▸ **HOW TO COMPLETE THIS TASK**
This exercise needs the listing below duplicated exactly.

▸ **DATA EXTRACT**
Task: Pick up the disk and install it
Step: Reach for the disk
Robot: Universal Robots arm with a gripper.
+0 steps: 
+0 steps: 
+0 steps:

▸ **WRITTEN SOLUTION**
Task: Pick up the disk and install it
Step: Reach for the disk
Robot: Universal Robots arm with a gripper.
+0 steps: 
+0 steps: 
+0 steps:

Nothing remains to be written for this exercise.